Action item ▸ Please reproduce, exactly as given, the lines running from the start of the data to the line containing "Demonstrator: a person", inclusive, and omit the pictures.

Dataset extract ▸
• • • • • • •

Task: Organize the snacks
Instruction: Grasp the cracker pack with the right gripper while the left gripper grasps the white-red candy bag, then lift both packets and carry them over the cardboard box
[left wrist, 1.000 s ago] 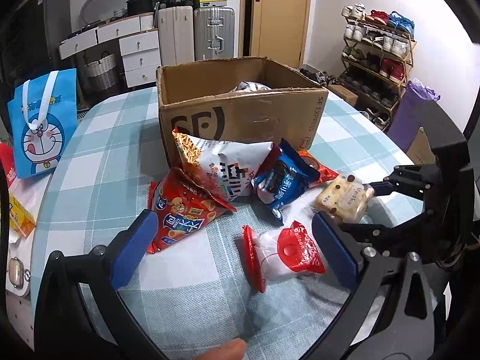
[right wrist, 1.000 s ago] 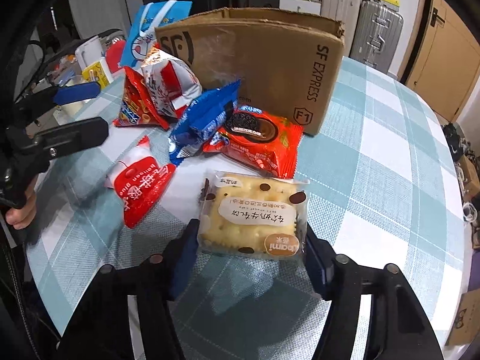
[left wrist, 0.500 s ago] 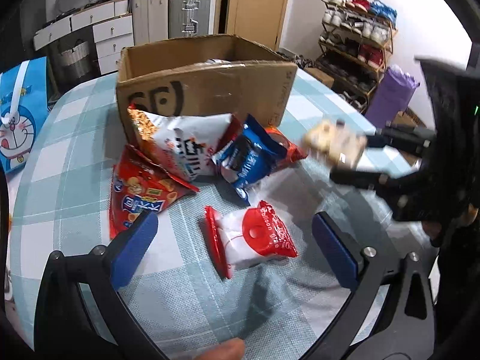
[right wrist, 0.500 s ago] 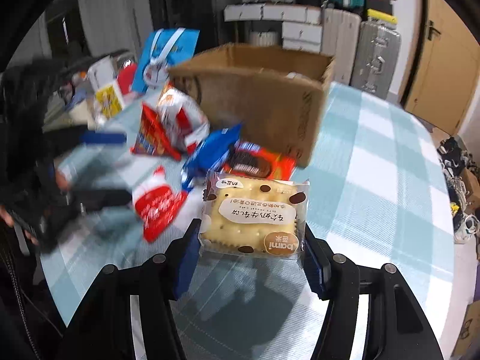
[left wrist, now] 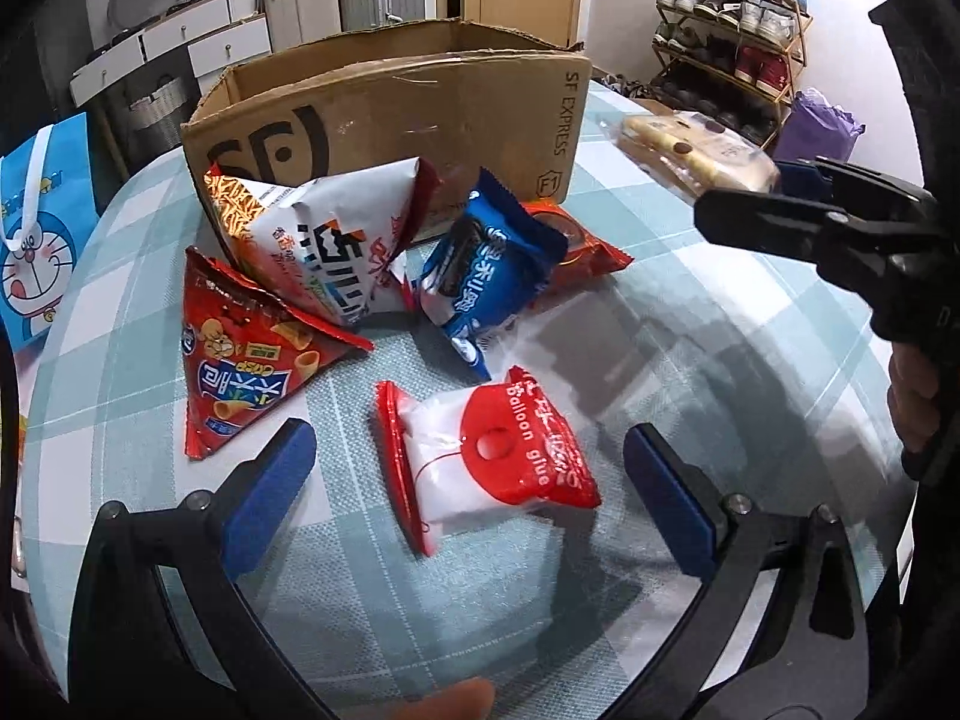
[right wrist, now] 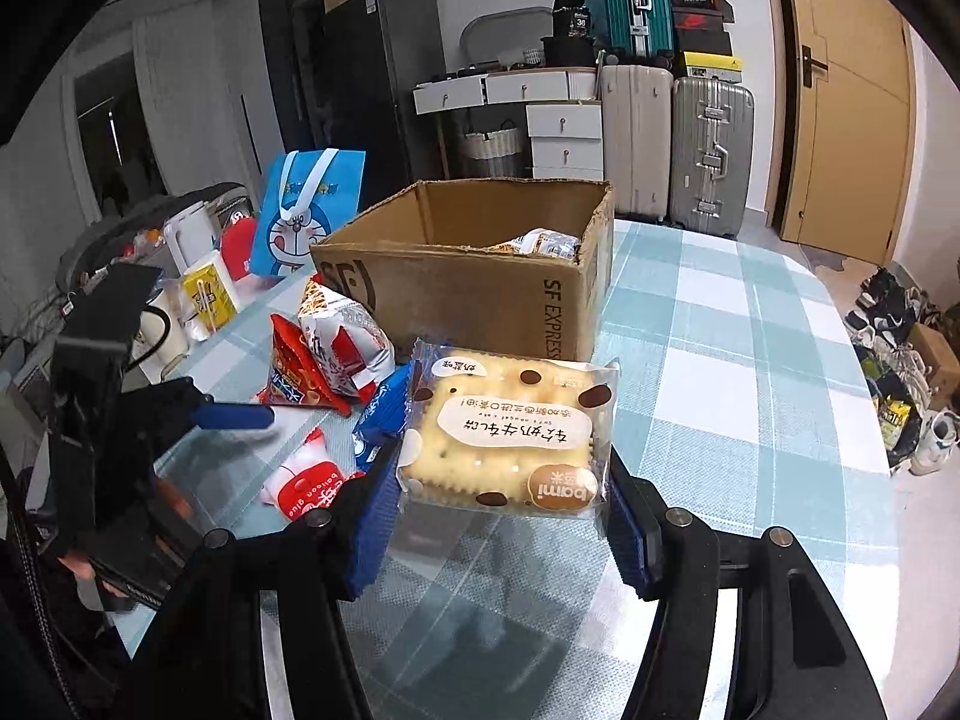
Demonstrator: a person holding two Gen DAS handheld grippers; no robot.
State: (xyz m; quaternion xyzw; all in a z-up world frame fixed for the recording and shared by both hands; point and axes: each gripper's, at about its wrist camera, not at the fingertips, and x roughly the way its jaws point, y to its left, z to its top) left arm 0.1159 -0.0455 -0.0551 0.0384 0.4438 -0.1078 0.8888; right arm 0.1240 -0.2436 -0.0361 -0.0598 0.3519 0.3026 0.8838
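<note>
My right gripper (right wrist: 501, 516) is shut on a clear-wrapped biscuit pack (right wrist: 507, 429), held in the air in front of the open cardboard box (right wrist: 474, 294). From the left wrist view that biscuit pack (left wrist: 684, 147) hangs to the right of the box (left wrist: 390, 114). My left gripper (left wrist: 468, 498) stands open, low over the table, with a red-and-white snack pack (left wrist: 480, 462) lying between its fingers, untouched. Beyond it lie a red chip bag (left wrist: 240, 360), a white chip bag (left wrist: 324, 240), a blue cookie pack (left wrist: 486, 276) and an orange-red pack (left wrist: 576, 246).
The round table (right wrist: 738, 360) has a teal checked cloth. A blue cartoon bag (right wrist: 306, 216), a white mug and small items stand at its left edge. One wrapped snack lies inside the box. Suitcases, drawers and a shoe rack (left wrist: 726, 18) stand behind.
My right gripper has lifted the biscuit pack off the table and up toward the box. My left gripper has moved down and closer over the red-and-white pack.
</note>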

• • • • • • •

Task solution ▸
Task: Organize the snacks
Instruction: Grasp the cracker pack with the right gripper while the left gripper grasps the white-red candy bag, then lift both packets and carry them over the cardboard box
[left wrist, 1.000 s ago] 
[right wrist, 1.000 s ago] 
[left wrist, 0.500 s ago] 
[right wrist, 0.500 s ago] 
[left wrist, now] 
[right wrist, now] 
Demonstrator: a person holding two Gen DAS handheld grippers; no robot.

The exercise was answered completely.